Les "100 jours", ça a pu mener à Sainte-Hélène...

Le 20 mars, la Première ministre Elisabeth Borne échappait, pour neuf voix, à une motion de censure. Elle était la réponse, constitutionnelle, à l'usage, constitutionnel, du fameux article 49.3 qui permet de faire passer un texte sans le soumettre au vote du parlement. Tout était légal, donc. Mais habile, certainement pas. Et, pour certains, politiquement et socialement illégitime. Les journées de mobilisation se sont succédées, les manifestations étaient, de plus en plus souvent accompagnées de violences, le nombre de manifestants variait, une fois à la hausse, la fois suivante à la baisse, mais restait considérable. Et l'opinion publique restait massivement opposée à la "réforme" Macron-Borne, ce qui aurait rendu possible, pour la première fois, l'aboutissement d'un "référendum d'initiative partagée", si le Conseil constitutionnel l'avait laissé  lancer : il fallait près de cinq millions de signatures... Tout a donc été fait dans les formes. Dans la légalité. Est-ce que cela suffit, comme légitimation ? Certainement pas.

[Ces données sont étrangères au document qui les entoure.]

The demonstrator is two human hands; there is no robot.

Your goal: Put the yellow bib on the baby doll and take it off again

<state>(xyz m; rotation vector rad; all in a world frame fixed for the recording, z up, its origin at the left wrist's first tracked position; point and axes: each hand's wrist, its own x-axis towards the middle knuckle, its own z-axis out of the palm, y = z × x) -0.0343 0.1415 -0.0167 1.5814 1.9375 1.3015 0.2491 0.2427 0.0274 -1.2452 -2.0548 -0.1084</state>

Hier, Macron a reconnu dans son allocution télévisée que sa réforme n'était "à l'évidence", pas acceptée par la majorité des Françaises et des Français, et qu'un consensus n'avait pu être trouvé. C'était reconnaître une évidence sans en reconnaître les causes, ni admettre que, désormais, les raisons de la colère populaire (que Macron a reconnu aussi) étaient moins à trouver dans le contenu de la réforme elle-même que dans la méthode utilisée pour l'imposer. Et qu'on manifestait moins, depuis deux semaines, contre le report de l'âge de la retraite que contre un déficit flagrant de démocratie.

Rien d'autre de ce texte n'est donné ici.